Exemple concret : Les canaux ioniques
• Les canaux ioniques sont des protéines membranaires qui transportent des ions comme Na+
et K+ à travers la membrane.
• Surface externe : Hydrophobe, pour interagir avec les lipides de la membrane.
• Intérieur du canal : Hydrophile, pour permettre le passage des ions chargés.
4. Structure Tertiaire et Quaternaire
4.1 Structure Tertiaire
Définition
La structure tertiaire est la forme tridimensionnelle finale d’une seule chaîne polypeptidique. Elle
détermine la fonction de la protéine en organisant ses régions actives et stabilise l’ensemble grâce à
différentes interactions.
Analogie visuelle :
• Imaginez une pelote de laine : les boucles de laine s'entrelacent, se croisent et se stabilisent
grâce à des "épingles" invisibles. Ces épingles sont les forces qui maintiennent la forme de la
protéine.
Forces stabilisatrices de la structure tertiaire
1. Liaisons hydrogène :
o Ce sont des interactions faibles entre des groupes polaires (comme C=O et N-H).

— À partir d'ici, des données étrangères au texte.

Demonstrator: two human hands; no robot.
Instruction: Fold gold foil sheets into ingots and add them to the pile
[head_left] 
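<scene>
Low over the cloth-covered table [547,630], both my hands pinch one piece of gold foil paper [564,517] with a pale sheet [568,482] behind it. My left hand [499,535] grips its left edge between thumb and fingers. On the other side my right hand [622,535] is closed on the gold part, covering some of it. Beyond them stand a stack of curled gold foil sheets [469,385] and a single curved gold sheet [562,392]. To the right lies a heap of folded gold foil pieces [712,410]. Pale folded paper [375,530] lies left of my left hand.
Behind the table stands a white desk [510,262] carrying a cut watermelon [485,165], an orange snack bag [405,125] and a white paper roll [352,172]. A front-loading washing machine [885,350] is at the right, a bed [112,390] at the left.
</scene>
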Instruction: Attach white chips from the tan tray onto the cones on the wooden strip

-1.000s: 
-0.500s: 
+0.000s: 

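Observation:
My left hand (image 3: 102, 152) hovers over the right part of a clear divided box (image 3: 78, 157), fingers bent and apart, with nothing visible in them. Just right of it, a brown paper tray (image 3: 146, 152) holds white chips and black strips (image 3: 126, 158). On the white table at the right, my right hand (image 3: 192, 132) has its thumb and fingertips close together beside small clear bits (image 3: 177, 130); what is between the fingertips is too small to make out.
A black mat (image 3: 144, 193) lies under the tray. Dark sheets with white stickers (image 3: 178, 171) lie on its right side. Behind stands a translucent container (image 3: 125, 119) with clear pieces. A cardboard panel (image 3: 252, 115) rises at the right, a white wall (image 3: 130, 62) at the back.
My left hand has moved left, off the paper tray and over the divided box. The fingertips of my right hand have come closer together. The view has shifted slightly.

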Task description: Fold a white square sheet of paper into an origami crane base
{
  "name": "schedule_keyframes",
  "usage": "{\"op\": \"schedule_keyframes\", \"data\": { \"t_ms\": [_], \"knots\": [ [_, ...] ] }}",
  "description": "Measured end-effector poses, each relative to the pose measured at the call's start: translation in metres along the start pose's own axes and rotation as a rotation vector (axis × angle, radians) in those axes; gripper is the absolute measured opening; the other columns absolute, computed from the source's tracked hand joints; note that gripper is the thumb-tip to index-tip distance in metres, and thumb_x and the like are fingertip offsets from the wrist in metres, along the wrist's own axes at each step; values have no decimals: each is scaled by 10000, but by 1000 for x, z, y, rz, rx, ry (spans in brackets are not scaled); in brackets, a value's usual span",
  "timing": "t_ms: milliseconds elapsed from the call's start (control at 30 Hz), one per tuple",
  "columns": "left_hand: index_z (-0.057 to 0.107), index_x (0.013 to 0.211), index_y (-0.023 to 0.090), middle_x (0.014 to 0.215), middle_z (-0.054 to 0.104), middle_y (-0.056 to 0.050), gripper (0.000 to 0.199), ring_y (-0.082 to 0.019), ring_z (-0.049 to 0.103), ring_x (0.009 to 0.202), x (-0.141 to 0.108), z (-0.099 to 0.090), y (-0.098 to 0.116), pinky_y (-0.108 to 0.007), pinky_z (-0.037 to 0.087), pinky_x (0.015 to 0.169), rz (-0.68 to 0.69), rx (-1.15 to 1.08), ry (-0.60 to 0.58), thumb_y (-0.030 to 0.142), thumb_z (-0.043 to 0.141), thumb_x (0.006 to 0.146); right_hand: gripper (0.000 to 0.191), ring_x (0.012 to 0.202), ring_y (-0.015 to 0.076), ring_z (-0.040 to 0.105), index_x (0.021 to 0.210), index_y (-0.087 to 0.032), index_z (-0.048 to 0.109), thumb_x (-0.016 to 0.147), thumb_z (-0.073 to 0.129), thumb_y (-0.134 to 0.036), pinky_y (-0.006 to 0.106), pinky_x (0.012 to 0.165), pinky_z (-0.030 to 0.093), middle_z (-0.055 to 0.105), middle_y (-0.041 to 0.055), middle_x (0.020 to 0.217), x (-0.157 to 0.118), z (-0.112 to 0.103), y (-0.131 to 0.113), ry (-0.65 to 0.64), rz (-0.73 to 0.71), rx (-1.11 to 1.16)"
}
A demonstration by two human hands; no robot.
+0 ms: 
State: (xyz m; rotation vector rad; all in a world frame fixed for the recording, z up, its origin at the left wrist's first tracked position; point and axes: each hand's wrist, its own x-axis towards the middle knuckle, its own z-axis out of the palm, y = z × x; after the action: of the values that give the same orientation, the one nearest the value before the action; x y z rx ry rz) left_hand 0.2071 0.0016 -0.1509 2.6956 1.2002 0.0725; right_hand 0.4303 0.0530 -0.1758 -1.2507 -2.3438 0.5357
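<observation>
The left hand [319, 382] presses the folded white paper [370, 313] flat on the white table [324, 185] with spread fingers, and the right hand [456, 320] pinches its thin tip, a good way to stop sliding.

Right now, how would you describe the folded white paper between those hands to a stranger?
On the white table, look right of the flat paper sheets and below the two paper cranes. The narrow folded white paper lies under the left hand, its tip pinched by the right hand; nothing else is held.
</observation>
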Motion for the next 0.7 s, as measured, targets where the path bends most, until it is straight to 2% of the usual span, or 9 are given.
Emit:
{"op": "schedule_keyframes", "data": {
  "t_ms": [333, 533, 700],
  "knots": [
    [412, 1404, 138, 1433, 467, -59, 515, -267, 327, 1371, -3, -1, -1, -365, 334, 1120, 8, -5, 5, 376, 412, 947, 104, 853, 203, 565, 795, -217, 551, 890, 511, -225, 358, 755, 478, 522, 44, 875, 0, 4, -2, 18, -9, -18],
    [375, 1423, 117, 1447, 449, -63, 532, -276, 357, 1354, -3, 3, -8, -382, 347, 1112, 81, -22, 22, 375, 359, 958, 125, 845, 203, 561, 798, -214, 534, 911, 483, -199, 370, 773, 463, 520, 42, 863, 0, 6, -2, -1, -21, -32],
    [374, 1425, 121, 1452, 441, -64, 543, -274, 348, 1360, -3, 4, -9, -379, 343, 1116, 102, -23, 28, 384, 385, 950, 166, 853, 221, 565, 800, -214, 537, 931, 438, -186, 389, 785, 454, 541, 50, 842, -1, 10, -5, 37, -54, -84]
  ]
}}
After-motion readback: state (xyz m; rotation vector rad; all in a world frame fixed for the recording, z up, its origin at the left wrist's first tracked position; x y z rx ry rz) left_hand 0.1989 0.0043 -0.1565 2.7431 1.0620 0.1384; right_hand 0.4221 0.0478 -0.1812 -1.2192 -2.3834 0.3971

o Elles stabilisent les régions repliées en connectant différentes parties de la chaîne.
Exemple :
o Une hélice α peut être connectée à un feuillet β grâce à une liaison hydrogène.
2. Interactions hydrophobes :
o Les acides aminés hydrophobes (non polaires) se regroupent au centre de la protéine
pour éviter le contact avec l’eau.
o Cela forme un noyau hydrophobe, protégé par les acides aminés hydrophiles (chargés)
sur la surface.
Exemple :
o Une protéine soluble comme l’amylase protège ses résidus hydrophobes en les
enfouissant à l’intérieur.
3. Ponts disulfures :
o Ce sont des liaisons covalentes formées entre deux résidus cystéines (acides aminés
contenant du soufre).
o Ces ponts sont très solides et "ancrent" certaines parties de la protéine ensemble.
Exemple :
o Les ponts disulfures rendent les protéines comme l’insuline stables et résistantes.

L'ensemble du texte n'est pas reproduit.